Broad Format Support
Any raster image the browser can render works here, including JPG, PNG, WebP, GIF, and BMP. A camera photo, a screenshot, a scanned page, or an exported design file can all be sampled without converting the file first.
Comparison With Other Tools
Several services can read a color from image data. The table below compares this tool with two common alternatives on the factors that affect everyday use: what it costs, whether you must register, which formats you get, and where your image is processed.
| Factor | FreeOnlineColorPicker | Full Editing Suite | Browser Extension Pickers |
|---|---|---|---|
| Cost | Free | Paid subscription | Free to low cost |
| Account Required | No | Usually | Sometimes |
| Color Formats | HEX, RGB, HSL | HEX, RGB, HSL, CMYK | HEX, RGB |
| Setup Needed | None, opens in browser | Install and license | Browser install |
| Where Image Is Processed | In your browser | On your computer | Varies by extension |
A full editing suite is the right choice when color sampling is one small part of heavy retouching or layout work. Extension pickers are convenient for grabbing a color from a live web page. This tool fills the middle ground: when you have a file in hand and want to get color from image data quickly, with codes in three formats and your image kept on your own device, it stays out of the way and finishes the task in a few clicks.
Frequently Asked Questions
Is the image color picker free to use?
Yes. The tool is a free online color picker with no fees, trial period, or paid tier. You can sample as many images and colors as you need without a charge.
Do I need to create an account?
No account or email is required. Open the page and start sampling right away. Because there is no login, there is nothing to verify and nothing to remember between visits.
Are my uploaded images sent to a server?
No. The image is decoded and read inside your browser, so the file stays on your device. This is helpful when you work with confidential mockups or unreleased material that should not leave your machine.
Which color formats does the tool provide?
Each pick reports hex, RGB, and HSL at the same time. As both a hex color picker and an rgb color picker, it covers the notations used in stylesheets, design apps, and code without a separate converter.
What image formats can I upload?
The tool reads any raster image the browser can render, including JPG, PNG, WebP, GIF, and BMP. You can sample a photo, a screenshot, or an exported design file without converting it first.
How do I sample one exact pixel?
Hover over the image to bring up the magnifier, which enlarges the area under your cursor. Center the loupe on the pixel you want and click. This lets you pick color from image regions inside gradients or textures without grabbing a neighbor.

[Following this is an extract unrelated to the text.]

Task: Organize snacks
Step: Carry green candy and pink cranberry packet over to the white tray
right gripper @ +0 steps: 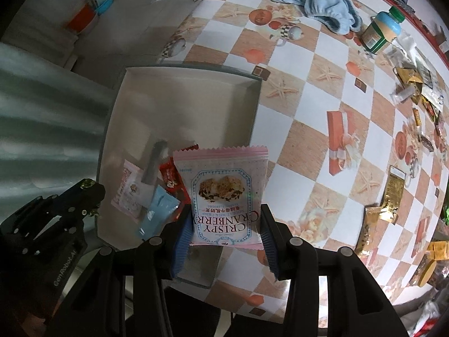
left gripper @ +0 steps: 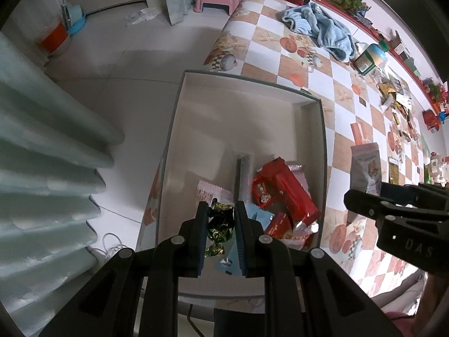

Can I collect several colors from one image?
Yes. Keep clicking different areas, and each pick joins a panel, which builds a color palette from image material in a single pass. There is no limit on how many shades you gather.
Does it work on a phone or tablet?
Yes. As an online color picker, it runs in mobile browsers and adjusts its layout to the screen, so you can sample from a handset or tablet as well as a desktop.
Why might a sampled color look slightly off?
The tool reports the pixel exactly as stored in the file. Heavy compression, resizing, or a filter applied before saving can shift a shade, so sample from the center of a solid region and prefer the original file for the most reliable reading.
How do I save the codes I collect?
Use the copy control next to any value to place it on your clipboard, then paste it into your stylesheet, design file, or notes. To keep a full set, copy each entry from the palette panel into a document or your project style guide. This makes it simple to record a color code from image data for later use.